Objective: To evaluate treatment practices for uncomplicated malaria after the policy change from chloroquine to sulfadoxine-pyrimethamine and to artemether-lumefantrine in Zambia.

Design: Cross sectional survey.

Setting: Outpatient departments of all government and mission facilities in four districts in Zambia.

Participants: 944 children with uncomplicated malaria seen by 103 health workers at 94 health facilities.

Main Outcome Measures: Antimalarial prescriptions in accordance with national guidelines and influence of factors on health workers' decision to prescribe artemether-lumefantrine.

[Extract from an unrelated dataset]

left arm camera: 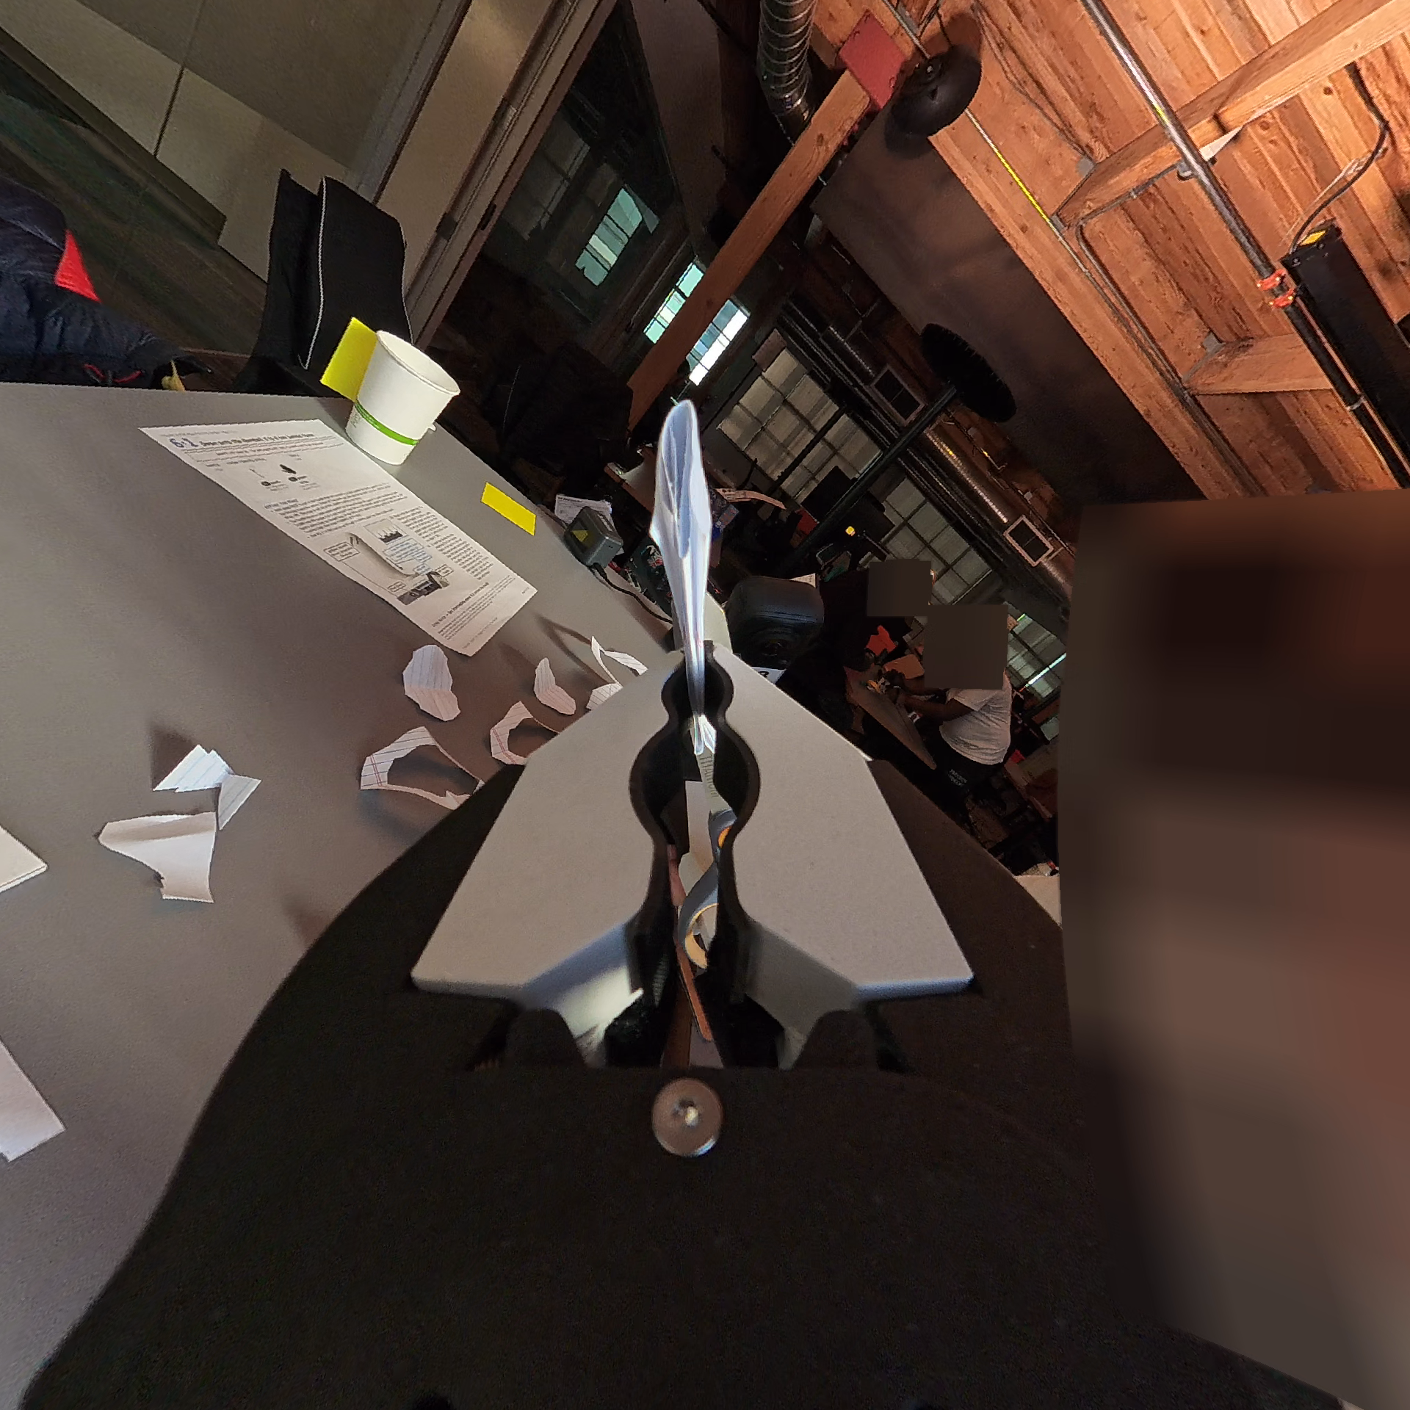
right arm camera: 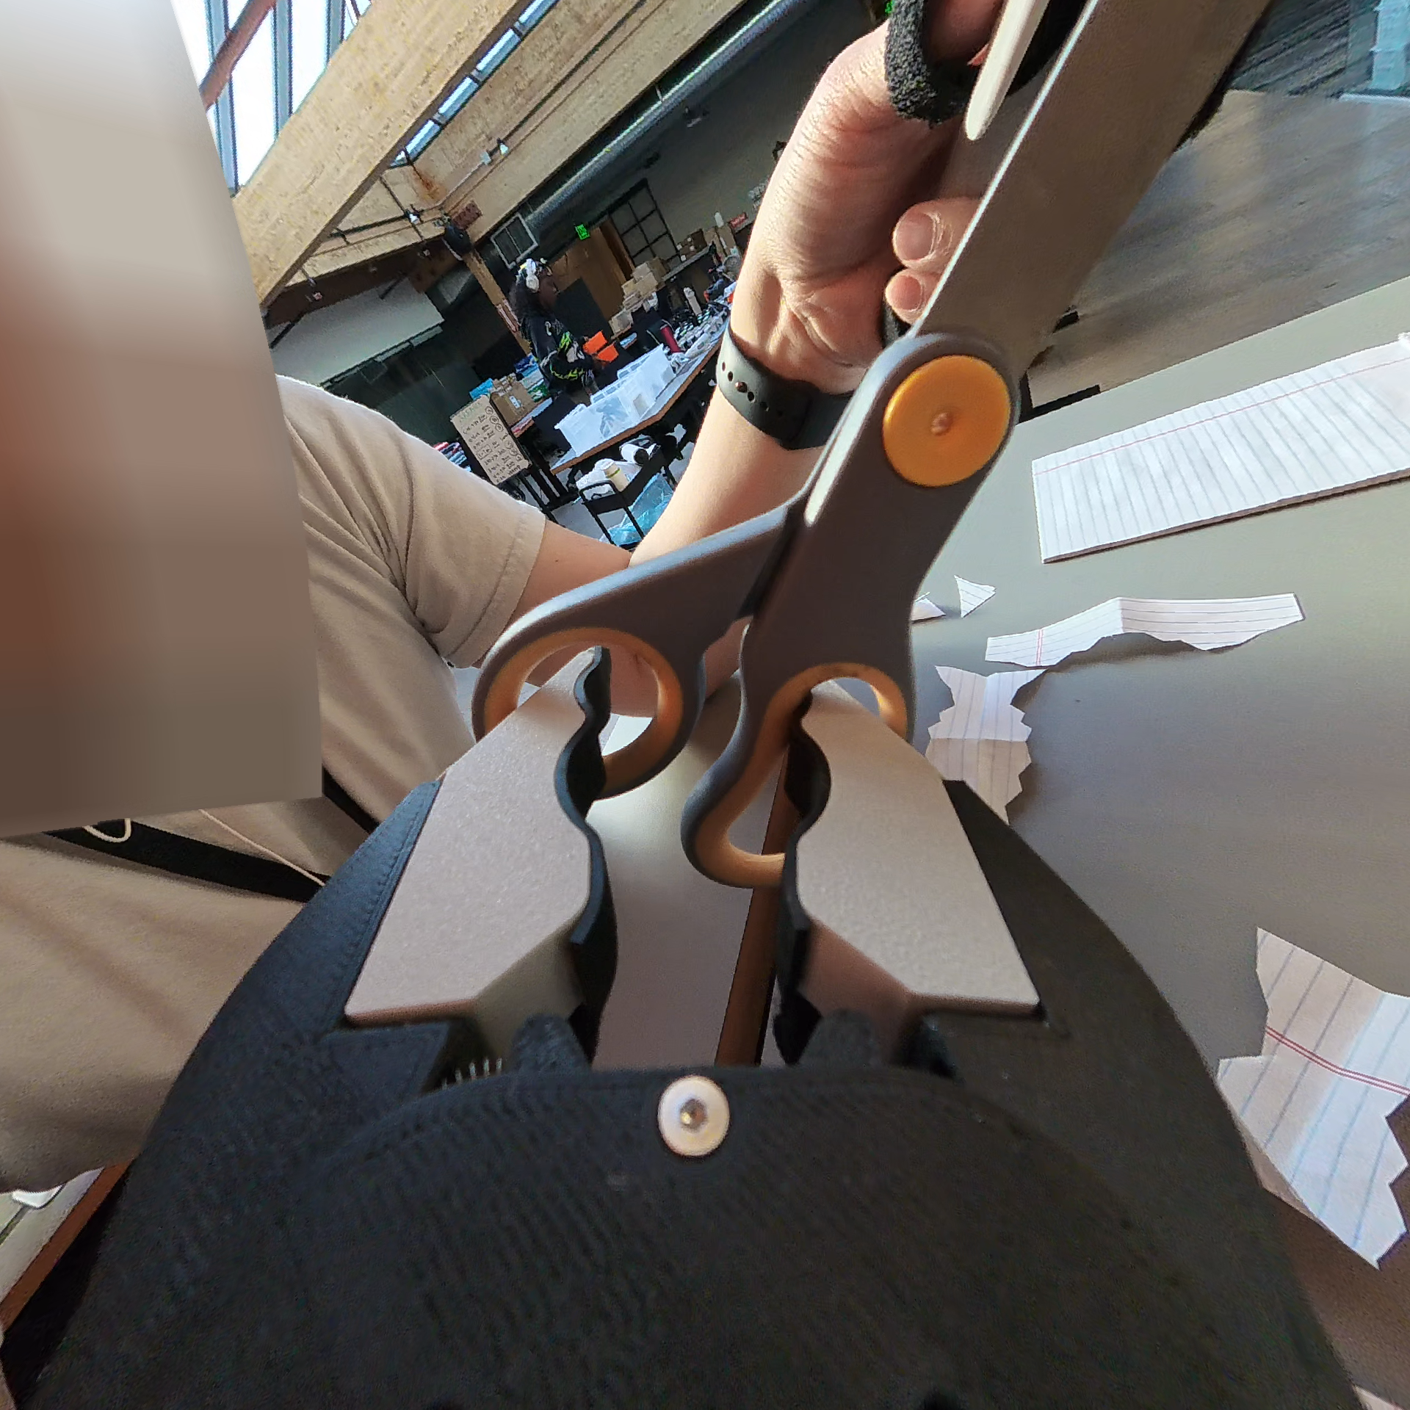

Results: Artemether-lumefantrine, sulfadoxine-pyrimethamine, and chloroquine were available, respectively, at 48 (51%), 94 (100%), and 71 (76%) of the 94 facilities. Of 944 children with uncomplicated malaria, only one child (0.1%) received chloroquine. Among children weighing less than 10 kg, sulfadoxine-pyrimethamine was commonly prescribed in accordance with guidelines (439/550, 79.8%). Among the children weighing 10 kg or more, sulfadoxine-pyrimethamine was commonly prescribed (266/394, 68%), whereas recommended artemether-lumefantrine was prescribed for only 42/394 (11%) children. Among children weighing 10 kg or more seen at facilities where artemether-lumefantrine was available, the same pattern was observed: artemether-lumefantrine was prescribed for only 42/192 (22%) children and sulfadoxine-pyrimethamine remained the drug of choice (103/192, 54%). Programmatic activities such as in-service training and provision of job aids did not seem to influence the prescribing of artemether with lumefantrine.

Conclusion: Although the use of chloroquine for uncomplicated malaria was successfully discontinued in Zambia, the change of drug policy towards artemether-lumefantrine does not necessarily translate into adequate use of this drug at the point of care.